それでも長く暮らすと、分かることが増えていきます。
足音だけで機嫌が分かる。
目の動きで、何を求めているか分かる。
近くへ来た理由が、食事なのか不安なのか分かる。
動物の側も、飼い主の生活を覚えます。
帰宅する時刻。
ごはんを出す音。
落ち込んでいる日の声。
関係は、会話だけで作られるのではない
同じ部屋にいる。
触れる。
目が合う。
互いの生活音を聞く。
何年も繰り返された、小さなやり取り。
人は会話だけで心を通わせているわけではありません。
安心できる匂い、声、距離、触れ方。
動物との関係では、それがよりはっきり見えます。
言葉がなかったから、関係が浅かったのではありません。
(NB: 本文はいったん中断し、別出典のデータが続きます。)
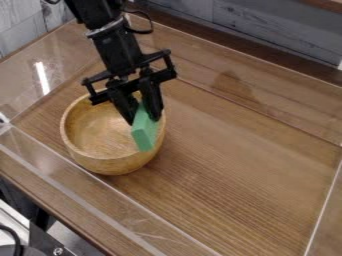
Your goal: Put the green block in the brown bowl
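The block [143, 130] is plain green. The bowl [112, 140] is light yellow-brown. The table [241, 150] is brown, with faint streaks and a darker brown patch toward one o'clock. The robot arm [120, 50] is black. The wall at one o'clock [287, 32] looks pale grey, maybe white.

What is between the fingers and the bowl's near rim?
In the camera view, the green block lies between them, hanging from the fingers over the bowl; below it only the bowl's bare inside shows.
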Robot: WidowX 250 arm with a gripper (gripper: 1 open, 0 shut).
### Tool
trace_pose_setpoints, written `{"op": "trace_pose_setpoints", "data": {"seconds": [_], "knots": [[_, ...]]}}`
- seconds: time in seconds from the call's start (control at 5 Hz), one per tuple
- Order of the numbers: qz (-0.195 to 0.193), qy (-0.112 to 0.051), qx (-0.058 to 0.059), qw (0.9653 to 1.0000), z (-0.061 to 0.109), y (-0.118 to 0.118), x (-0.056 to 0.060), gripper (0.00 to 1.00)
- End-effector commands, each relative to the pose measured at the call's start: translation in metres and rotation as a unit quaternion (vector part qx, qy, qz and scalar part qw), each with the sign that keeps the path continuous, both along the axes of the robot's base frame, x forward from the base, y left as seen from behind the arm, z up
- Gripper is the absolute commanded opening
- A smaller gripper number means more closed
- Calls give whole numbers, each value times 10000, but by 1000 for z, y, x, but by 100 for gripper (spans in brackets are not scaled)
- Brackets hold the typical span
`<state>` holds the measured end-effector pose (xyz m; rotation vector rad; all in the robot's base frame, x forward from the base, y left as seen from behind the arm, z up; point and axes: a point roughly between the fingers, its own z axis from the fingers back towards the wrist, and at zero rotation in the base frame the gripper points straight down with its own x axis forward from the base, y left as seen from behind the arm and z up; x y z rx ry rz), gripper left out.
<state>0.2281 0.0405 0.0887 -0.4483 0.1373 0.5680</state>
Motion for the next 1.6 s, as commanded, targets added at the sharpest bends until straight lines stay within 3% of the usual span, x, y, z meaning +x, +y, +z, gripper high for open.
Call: {"op": "trace_pose_setpoints", "data": {"seconds": [0.0,0.6,1.4], "knots": [[-8,-256,86,9996,8,7,10,0],[-29,-233,116,9997,1,12,22,0],[5,-49,155,9999,-15,34,24,0]]}}
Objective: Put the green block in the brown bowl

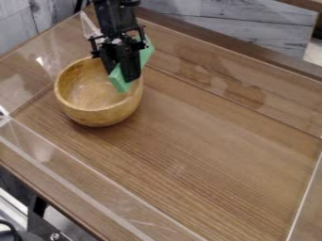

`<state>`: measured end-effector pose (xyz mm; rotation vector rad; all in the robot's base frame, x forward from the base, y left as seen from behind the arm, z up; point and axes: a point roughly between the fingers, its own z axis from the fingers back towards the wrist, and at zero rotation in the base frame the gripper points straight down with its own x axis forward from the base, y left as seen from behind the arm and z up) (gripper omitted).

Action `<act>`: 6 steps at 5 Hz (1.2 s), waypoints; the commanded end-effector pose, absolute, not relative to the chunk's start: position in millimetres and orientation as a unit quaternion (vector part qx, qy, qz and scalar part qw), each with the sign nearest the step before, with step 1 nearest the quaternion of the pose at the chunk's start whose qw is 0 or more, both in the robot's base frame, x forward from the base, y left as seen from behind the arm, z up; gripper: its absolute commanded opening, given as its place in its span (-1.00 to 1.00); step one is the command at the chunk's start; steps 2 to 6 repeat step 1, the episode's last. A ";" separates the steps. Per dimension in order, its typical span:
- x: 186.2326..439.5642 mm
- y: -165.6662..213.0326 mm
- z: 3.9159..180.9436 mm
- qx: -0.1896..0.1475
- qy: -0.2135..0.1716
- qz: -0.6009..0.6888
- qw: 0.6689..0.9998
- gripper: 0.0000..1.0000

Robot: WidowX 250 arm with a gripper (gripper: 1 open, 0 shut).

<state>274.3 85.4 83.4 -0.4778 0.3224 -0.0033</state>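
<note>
The brown bowl (93,94) sits on the table at the left, round and light wooden with a golden inside. My black gripper (124,72) hangs over the bowl's right rim, shut on the green block (131,73). The block is tilted, its lower end dipping just inside the rim and its upper end sticking out to the right of the fingers. Whether the block touches the bowl I cannot tell. Nothing else lies in the bowl.
The wooden table (214,141) carries a raised clear border (75,179) along its front and left edges. A grey plank wall (251,24) stands behind it. Dark frame parts (25,221) show below the front left corner.
</note>
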 end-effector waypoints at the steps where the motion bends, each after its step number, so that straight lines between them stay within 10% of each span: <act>1: 283.0 91.7 98.3 -0.229 0.128 -0.008 0.965 -1.00; 6: 283.0 91.7 98.3 -0.229 0.128 -0.008 0.965 -1.00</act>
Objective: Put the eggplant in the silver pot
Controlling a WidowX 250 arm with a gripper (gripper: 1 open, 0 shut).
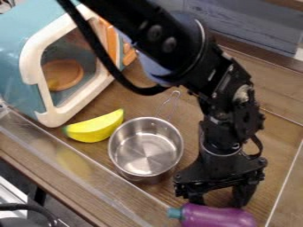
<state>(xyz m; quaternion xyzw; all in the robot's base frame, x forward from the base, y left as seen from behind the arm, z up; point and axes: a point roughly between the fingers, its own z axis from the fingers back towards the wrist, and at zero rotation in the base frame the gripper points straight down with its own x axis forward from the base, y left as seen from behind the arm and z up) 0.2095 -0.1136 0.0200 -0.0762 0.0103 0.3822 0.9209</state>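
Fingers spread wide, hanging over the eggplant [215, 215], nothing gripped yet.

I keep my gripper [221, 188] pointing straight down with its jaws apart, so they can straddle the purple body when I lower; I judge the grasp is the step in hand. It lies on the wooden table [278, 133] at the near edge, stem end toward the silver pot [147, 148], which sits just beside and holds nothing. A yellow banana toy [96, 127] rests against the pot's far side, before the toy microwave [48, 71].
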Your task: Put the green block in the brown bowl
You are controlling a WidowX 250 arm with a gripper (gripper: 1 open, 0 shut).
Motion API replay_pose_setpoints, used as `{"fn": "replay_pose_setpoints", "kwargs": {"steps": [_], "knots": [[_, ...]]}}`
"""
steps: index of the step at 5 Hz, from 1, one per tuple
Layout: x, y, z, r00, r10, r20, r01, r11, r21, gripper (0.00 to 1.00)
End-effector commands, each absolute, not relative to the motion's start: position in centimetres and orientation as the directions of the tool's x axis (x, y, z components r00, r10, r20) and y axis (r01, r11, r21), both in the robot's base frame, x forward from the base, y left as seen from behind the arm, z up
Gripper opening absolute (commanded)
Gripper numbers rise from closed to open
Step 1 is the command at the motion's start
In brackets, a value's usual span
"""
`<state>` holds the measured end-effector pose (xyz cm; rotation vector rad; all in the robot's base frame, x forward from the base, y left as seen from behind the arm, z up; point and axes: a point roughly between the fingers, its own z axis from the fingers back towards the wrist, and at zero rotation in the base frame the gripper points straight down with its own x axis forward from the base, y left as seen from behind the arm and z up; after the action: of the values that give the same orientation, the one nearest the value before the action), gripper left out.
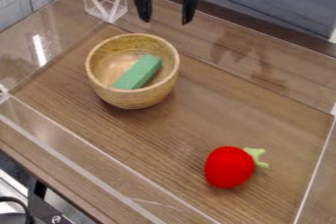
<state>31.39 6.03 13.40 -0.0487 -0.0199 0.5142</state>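
Observation:
The green block lies tilted inside the brown bowl, which stands on the wooden table at the left of the view. My gripper hangs at the top of the view, behind and a little to the right of the bowl and well apart from it. It points down, its two dark fingers stand wide apart, and nothing is between them.
A red strawberry-like toy lies at the front right of the table. Clear plastic walls ring the work surface, with a clear folded piece at the back left, just left of the gripper.

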Motion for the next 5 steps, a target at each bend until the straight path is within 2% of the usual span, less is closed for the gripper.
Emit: {"fn": "replay_pose_setpoints", "kwargs": {"steps": [1,3,5], "knots": [[31.3,6.8,15.0,0.867,0.495,0.062,-0.492,0.868,-0.063,1.0],[32.2,8.3,13.5,0.849,0.526,0.051,-0.524,0.851,-0.046,1.0],[32.9,6.3,13.2,0.899,0.435,0.045,-0.433,0.9,-0.041,1.0]]}}
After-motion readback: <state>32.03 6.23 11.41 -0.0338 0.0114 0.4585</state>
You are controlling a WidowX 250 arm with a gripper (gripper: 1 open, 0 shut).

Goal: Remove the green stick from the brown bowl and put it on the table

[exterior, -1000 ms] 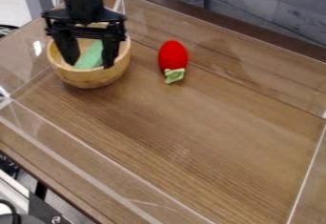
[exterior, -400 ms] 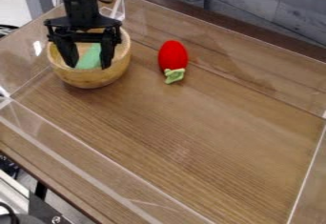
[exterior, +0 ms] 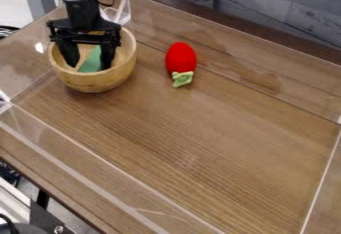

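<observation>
The brown bowl (exterior: 96,77) sits at the back left of the table (exterior: 200,138). Inside it lies the green stick (exterior: 91,62), a light-green block partly hidden by my black gripper (exterior: 90,57). The gripper points straight down into the bowl and stands open, one finger on each side of the stick. I cannot tell whether the fingers (exterior: 63,54) touch the stick or the bowl's floor.
A red strawberry toy (exterior: 180,61) with a small green leaf lies to the right of the bowl. Low clear acrylic walls (exterior: 80,168) edge the table top. Wide bare wood stretches in front and to the right.
The gripper has sunk lower into the bowl and shifted slightly left and away from the camera, still open. The stick, bowl and strawberry have not moved.
</observation>
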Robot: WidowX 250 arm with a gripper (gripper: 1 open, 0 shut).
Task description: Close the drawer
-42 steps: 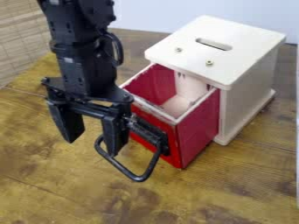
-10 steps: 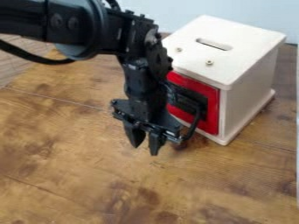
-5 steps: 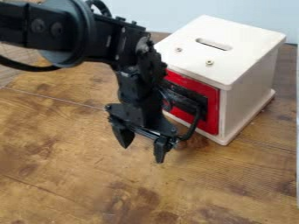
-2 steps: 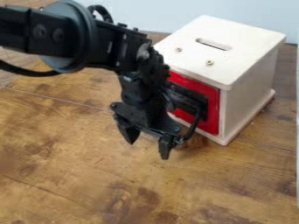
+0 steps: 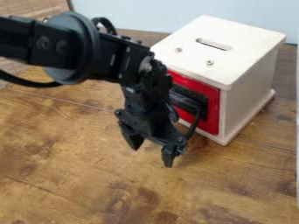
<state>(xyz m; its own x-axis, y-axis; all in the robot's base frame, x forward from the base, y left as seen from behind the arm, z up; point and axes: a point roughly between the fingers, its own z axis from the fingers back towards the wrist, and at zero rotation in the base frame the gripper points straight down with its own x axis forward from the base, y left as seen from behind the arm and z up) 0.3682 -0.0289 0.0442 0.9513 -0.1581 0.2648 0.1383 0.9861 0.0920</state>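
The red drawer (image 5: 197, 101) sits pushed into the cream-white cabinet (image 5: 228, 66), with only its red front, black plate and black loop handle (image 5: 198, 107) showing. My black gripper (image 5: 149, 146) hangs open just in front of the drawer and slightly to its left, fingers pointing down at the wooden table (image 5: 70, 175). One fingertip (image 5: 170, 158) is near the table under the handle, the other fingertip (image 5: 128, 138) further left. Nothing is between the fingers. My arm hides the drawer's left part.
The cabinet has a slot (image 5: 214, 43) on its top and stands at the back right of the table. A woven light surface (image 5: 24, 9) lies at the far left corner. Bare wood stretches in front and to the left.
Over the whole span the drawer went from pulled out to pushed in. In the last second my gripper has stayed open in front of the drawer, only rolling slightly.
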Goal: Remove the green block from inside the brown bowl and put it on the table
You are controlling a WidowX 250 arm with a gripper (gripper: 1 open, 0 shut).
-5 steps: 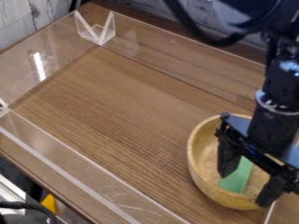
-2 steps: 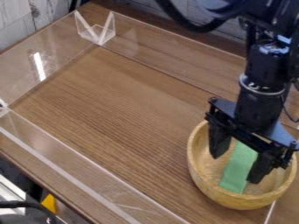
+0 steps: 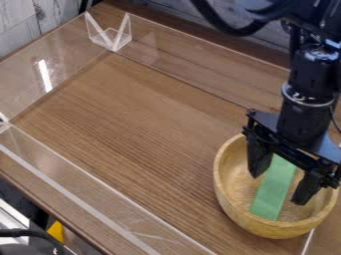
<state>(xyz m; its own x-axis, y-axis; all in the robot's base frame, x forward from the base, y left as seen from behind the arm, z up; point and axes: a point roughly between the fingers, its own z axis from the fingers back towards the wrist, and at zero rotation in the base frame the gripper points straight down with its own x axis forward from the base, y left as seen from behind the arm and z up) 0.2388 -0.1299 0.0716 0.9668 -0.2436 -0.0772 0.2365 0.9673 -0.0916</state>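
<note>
The gripper [image 3: 292, 177] points straight down into the brown bowl [image 3: 234, 174], jaws spread wide and empty. Compared with the views from a second ago, we see that it has shifted slightly toward the far side of the bowl and now straddles the green block [image 3: 277, 191] more squarely, one finger on each long side. We judge this to be the alignment step before the grasp: the block is not yet held.

The green block lies inside the bowl, leaning against the near inner wall, its upper end between the fingers. We cannot tell whether either finger touches it.

The bowl sits on the table [image 3: 147, 110] near its right edge. The table area to the left of the bowl offers room for placement.

Next, in our judgement, the jaws need to close on the block's narrow width, then lift clear of the rim.
</note>
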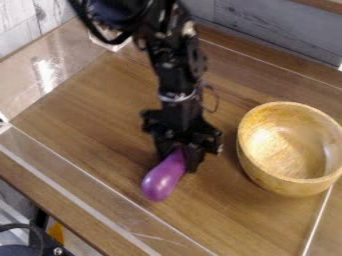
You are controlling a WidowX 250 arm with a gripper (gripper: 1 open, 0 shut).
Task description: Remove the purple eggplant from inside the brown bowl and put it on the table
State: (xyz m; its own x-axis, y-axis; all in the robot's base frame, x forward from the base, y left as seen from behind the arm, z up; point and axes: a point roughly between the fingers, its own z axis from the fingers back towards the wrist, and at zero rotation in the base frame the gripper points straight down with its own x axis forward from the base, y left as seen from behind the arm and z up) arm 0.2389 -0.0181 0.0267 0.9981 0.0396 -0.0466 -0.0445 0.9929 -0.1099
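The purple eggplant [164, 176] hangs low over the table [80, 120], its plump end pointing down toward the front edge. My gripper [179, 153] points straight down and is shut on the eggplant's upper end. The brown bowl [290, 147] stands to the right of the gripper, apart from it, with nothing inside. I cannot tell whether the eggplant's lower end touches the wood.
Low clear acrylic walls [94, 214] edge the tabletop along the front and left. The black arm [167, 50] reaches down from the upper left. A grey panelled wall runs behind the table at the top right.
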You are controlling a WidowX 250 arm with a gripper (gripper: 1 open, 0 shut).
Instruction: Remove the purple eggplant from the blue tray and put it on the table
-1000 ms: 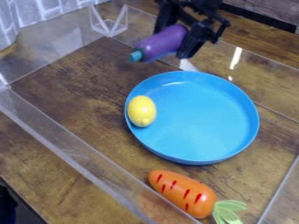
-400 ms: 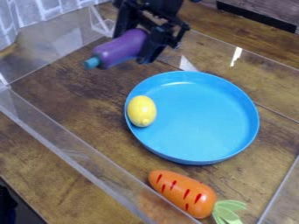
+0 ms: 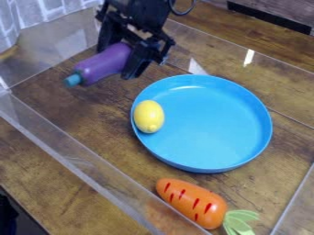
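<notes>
Eggplant (image 3: 103, 66) and gripper (image 3: 125, 46) have moved together across the view, from beyond the blue tray (image 3: 203, 123) to the left side of the picture, and they now sit lower in the frame than a second ago. The dark fingers are clamped on the eggplant near one end, while its teal-tipped end points away from them, toward the clear wall. The yellow lemon (image 3: 149, 116) is where it was, inside the tray by the rim, and the orange carrot (image 3: 192, 202) has not shifted on the surface (image 3: 50, 96).

For the task, that means the removal half looks done: the eggplant is outside the tray's outline, over bare wood planks. What remains is the placing. It seems to be held above the surface, though from this angle I can't be sure how near it is. The next move likely calls for lowering it clear of the acrylic wall (image 3: 92, 151), then letting go gently so it doesn't roll.
</notes>
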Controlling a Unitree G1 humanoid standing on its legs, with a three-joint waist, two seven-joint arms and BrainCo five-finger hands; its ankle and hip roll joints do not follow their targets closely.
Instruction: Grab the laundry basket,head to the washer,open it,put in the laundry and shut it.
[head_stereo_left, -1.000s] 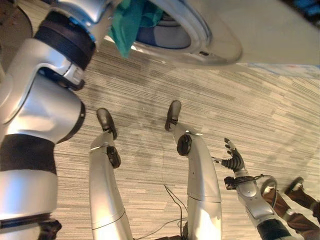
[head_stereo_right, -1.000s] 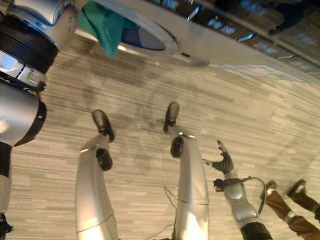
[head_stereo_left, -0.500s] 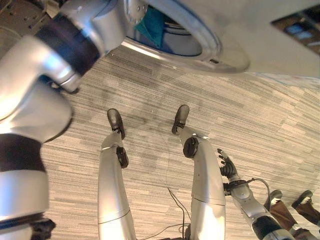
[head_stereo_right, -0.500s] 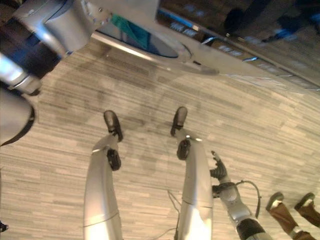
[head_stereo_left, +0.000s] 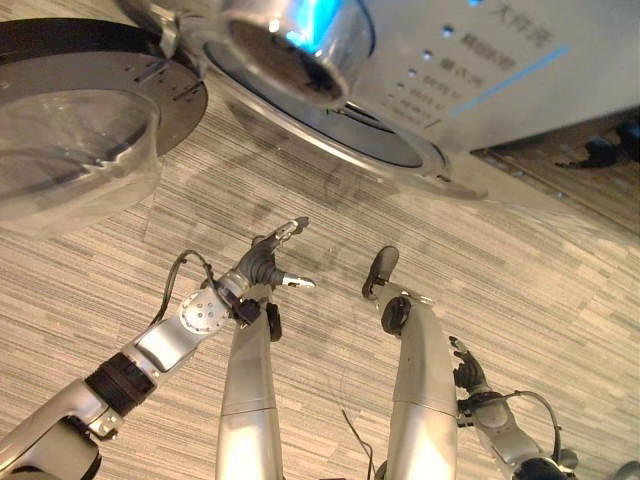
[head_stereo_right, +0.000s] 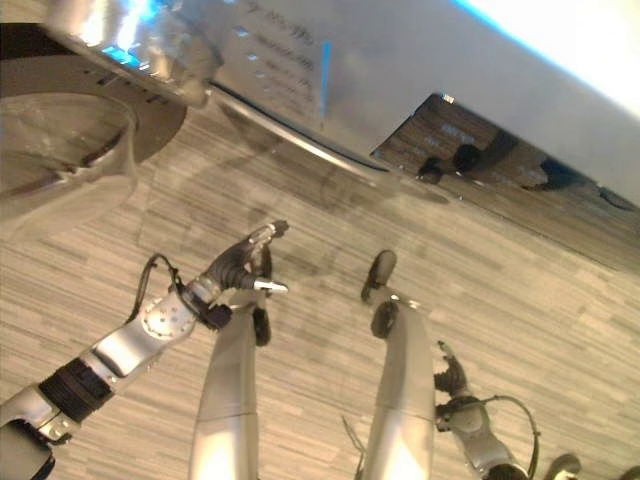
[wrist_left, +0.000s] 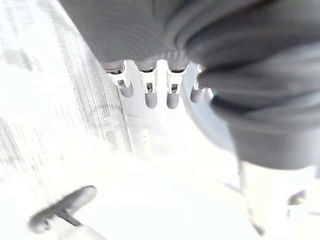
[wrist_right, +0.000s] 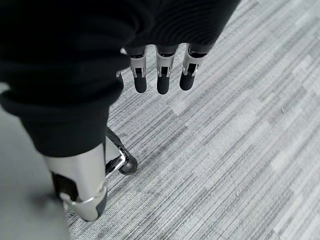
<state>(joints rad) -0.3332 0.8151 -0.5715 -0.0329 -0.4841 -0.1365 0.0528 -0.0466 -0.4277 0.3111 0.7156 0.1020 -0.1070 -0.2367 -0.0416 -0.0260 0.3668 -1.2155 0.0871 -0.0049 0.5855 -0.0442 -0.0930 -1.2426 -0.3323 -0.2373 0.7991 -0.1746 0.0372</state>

言葉にしなくても通じるところまで、毎日を重ねていたのです。
亡くなったあとも、体が相手を探す
玄関で足音を待つ。
寝返りを小さくする。
食べ物を落としたとき、床を見る。
頭ではもういないと知っている。
それでも体は、以前の関係の続きをします。
人と動物のあいだにあったこころは、抽象的なものだけではありません。
生活の動きとして、体にも刻まれていました。
だから喪失は、考え方を変えるだけでは終わりません。
新しい生活を体が覚えるまで、時間がかかるのです。
その時間は、執着ではありません。
言葉のない相手と、確かに分かり合っていた痕跡です。